--- START ---

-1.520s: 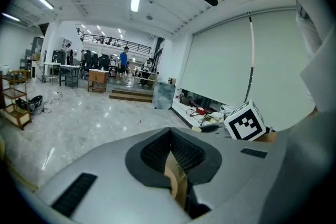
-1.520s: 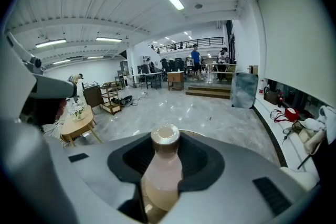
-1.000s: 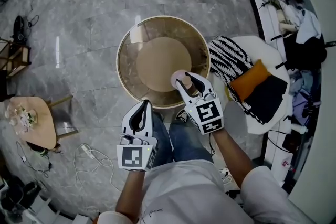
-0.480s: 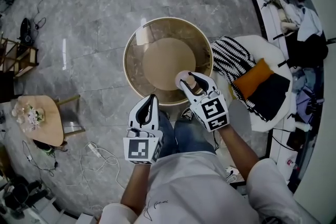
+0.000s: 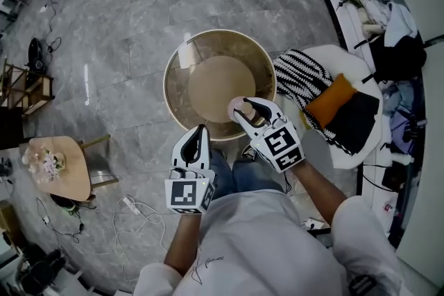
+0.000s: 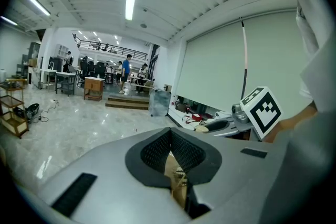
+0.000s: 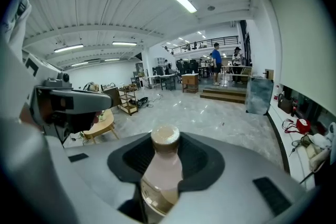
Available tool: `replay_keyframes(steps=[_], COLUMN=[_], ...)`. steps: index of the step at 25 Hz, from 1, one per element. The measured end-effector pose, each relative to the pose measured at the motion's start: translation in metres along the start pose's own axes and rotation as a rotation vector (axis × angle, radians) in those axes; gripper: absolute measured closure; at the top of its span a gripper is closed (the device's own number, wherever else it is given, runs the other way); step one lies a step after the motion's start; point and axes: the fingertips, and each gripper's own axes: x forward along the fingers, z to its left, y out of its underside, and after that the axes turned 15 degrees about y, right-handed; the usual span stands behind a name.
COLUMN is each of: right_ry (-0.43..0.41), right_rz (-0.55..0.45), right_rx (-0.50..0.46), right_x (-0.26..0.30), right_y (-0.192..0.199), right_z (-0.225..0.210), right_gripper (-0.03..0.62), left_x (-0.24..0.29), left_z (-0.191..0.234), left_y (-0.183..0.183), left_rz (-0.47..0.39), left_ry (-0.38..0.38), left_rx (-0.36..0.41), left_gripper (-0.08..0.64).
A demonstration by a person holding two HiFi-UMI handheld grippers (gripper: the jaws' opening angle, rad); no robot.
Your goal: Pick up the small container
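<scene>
The small pale-pink container with a tan cap [image 7: 160,165] is clamped in the right gripper [image 5: 245,108], long axis along the jaws, cap pointing far, above the round glass-topped table [image 5: 175,83]'s near edge. The left gripper [image 5: 200,130], closed and empty, hangs nearer, left.

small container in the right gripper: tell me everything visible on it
The small container is a little bottle: pale pink body narrowing to a neck, round tan cap. Looks like plastic. It stands roughly upright between the right gripper's jaws, which clamp its body. In the head view it is over the round table's near edge; whether it touches the top can't be told.
</scene>
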Motion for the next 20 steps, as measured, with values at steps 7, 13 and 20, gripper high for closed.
replay_keyframes(steps=[7, 13, 20], right_ry=[-0.049, -0.071, -0.073], right_rz=[-0.004, -0.012, -0.021], right_rx=[-0.022, -0.015, -0.016], right_x=[-0.019, -0.035, -0.054], right_y=[-0.014, -0.021, -0.031], right_z=[0.005, 0.004, 0.002], right_gripper=[0.449, 0.449, 0.449], left_x=[0.000, 0.005, 0.004], left_z=[-0.009, -0.022, -0.036], left_y=[-0.013, -0.021, -0.027], left_rz=[-0.009, -0.015, -0.002], left_ry=[0.015, 0.039, 0.074], left_rx=[0.000, 0.015, 0.036], left_gripper=[0.545, 0.545, 0.545])
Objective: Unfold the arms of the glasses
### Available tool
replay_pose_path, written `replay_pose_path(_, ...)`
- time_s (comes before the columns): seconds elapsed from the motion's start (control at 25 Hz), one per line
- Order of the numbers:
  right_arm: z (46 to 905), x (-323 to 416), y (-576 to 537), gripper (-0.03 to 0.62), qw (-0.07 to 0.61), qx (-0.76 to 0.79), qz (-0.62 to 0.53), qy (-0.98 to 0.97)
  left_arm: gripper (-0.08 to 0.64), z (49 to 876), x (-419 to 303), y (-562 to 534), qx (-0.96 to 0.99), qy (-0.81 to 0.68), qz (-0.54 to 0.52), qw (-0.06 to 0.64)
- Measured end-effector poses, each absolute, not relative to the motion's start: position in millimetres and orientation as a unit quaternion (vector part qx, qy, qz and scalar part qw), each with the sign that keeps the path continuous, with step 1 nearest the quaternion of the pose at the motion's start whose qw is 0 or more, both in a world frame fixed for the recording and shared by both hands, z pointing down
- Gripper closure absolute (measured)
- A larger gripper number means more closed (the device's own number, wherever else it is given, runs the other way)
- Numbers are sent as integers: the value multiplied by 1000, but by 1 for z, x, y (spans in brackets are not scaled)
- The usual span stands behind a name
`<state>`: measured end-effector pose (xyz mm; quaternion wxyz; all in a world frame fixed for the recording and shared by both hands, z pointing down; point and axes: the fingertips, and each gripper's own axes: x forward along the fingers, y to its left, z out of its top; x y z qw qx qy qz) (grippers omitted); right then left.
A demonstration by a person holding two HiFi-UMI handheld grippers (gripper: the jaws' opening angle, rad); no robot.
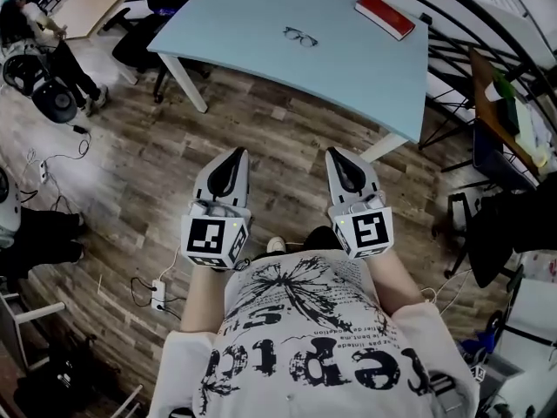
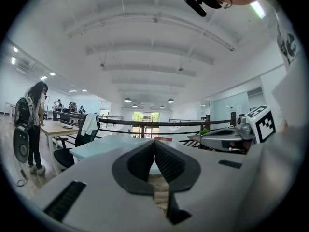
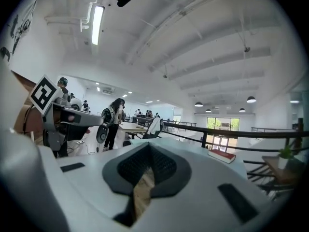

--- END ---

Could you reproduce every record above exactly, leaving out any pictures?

-1.520s: 
-1.520s: 
-1.000s: 
-0.480s: 
+0.000s: 
+0.000s: 
+0.000s: 
Available tool: `replay_keyframes(steps=[_], COLUMN=[_], ...)`. steps: index of the step at 25 Hz, from 1, one per element. The measured end-effector pose, each relative to the pose measured at the motion's start: translation in metres along the start pose's own axes and rotation as a rotation vector (axis × angle, radians) in those axes; gripper: absolute measured closure; at the top of its span a gripper is closed (the device's own number, wherever else it is given, runs the other way); step one lies a step after the motion's start; point and axes: the fingertips, and each gripper's own axes: x forward along the fingers, z to its left, y out of its underside, and after that the axes turned 15 degrees about y, right-handed; the usual span stands behind a name.
COLUMN is each of: right_ry (-0.43..0.41), right_rz (-0.55..0.45), right_rx (-0.50..0.46), right_x (-0.26..0.30), right_y (-0.192..0.199), right_z (-0.225..0.210), right_gripper (-0.03..0.62), left_x (-0.24..0.29), left_z (-0.191..0.234), left_y (-0.183..0.183), left_rz (-0.47..0.39), left_ry (-0.38..0.38), left_rx (-0.36..0.41), left_gripper (-0.08..0.64).
A demonstration by a person holding two HiFi-UMI handheld grippers (gripper: the jaws' opening angle, rad); no robot.
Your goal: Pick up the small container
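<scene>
The small pale-pink container with a tan cap [image 7: 160,165] is clamped in the right gripper [image 5: 245,108], long axis along the jaws, cap pointing far, above the round glass-topped table [image 5: 175,83]'s near edge. The left gripper [image 5: 200,130], closed and empty, hangs nearer, left.

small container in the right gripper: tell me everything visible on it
The small container is a little bottle: pale pink body narrowing to a neck, round tan cap. Looks like plastic. It stands roughly upright between the right gripper's jaws, which clamp its body. In the head view it is over the round table's near edge; whether it touches the top can't be told.
</scene>
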Motion for the next 20 steps, as measured, with values at steps 7, 13 and 20, gripper high for closed.
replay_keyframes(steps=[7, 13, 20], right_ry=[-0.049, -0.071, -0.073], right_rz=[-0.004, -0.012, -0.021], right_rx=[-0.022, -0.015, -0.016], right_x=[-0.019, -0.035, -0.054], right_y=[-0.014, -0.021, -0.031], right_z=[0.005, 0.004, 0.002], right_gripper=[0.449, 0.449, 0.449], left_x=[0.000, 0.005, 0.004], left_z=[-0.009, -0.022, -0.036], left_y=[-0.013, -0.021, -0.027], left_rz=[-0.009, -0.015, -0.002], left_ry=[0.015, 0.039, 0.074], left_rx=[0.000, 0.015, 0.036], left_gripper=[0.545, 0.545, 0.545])
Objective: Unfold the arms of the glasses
### Available tool
replay_pose_path, written `replay_pose_path(_, ...)`
- time_s (comes before the columns): seconds elapsed from the motion's start (control at 25 Hz), one per line
- Order of the numbers:
  right_arm: z (46 to 905), x (-323 to 416), y (-576 to 537), gripper (-0.03 to 0.62), qw (-0.07 to 0.61), qx (-0.76 to 0.79), qz (-0.62 to 0.53), qy (-0.98 to 0.97)
  left_arm: gripper (-0.08 to 0.64), z (49 to 876), x (-419 to 303), y (-562 to 534), qx (-0.96 to 0.99), qy (-0.81 to 0.68), qz (-0.54 to 0.52), qw (-0.06 to 0.64)
- Measured end-effector poses, each absolute, not relative to the motion's start: position in millimetres and orientation as a unit quaternion (vector part qx, qy, qz and scalar part qw), each with the sign that keeps the path continuous, with step 1 nearest the quaternion of the pose at the motion's start whose qw is 0 or more, both in a world frame fixed for the recording and shared by both hands, z pointing down
- Gripper closure absolute (measured)
- A larger gripper number means more closed (the device's own number, wherever else it is given, runs the other way)
- Numbers are sent as integers: the value multiplied by 1000, but by 1 for z, x, y (spans in brackets are not scaled)
- The usual span stands behind a name
`<state>`: measured end-effector pose (xyz mm; quaternion wxyz; all in a world frame fixed for the recording and shared by both hands, z pointing down; point and axes: the fingertips, and each gripper's own axes: x forward along the fingers, y to its left, z out of its top; x y z qw qx qy qz) (grippers omitted); right then left.
A demonstration by a person holding two HiFi-UMI handheld grippers (gripper: the jaws' opening angle, rad); no robot.

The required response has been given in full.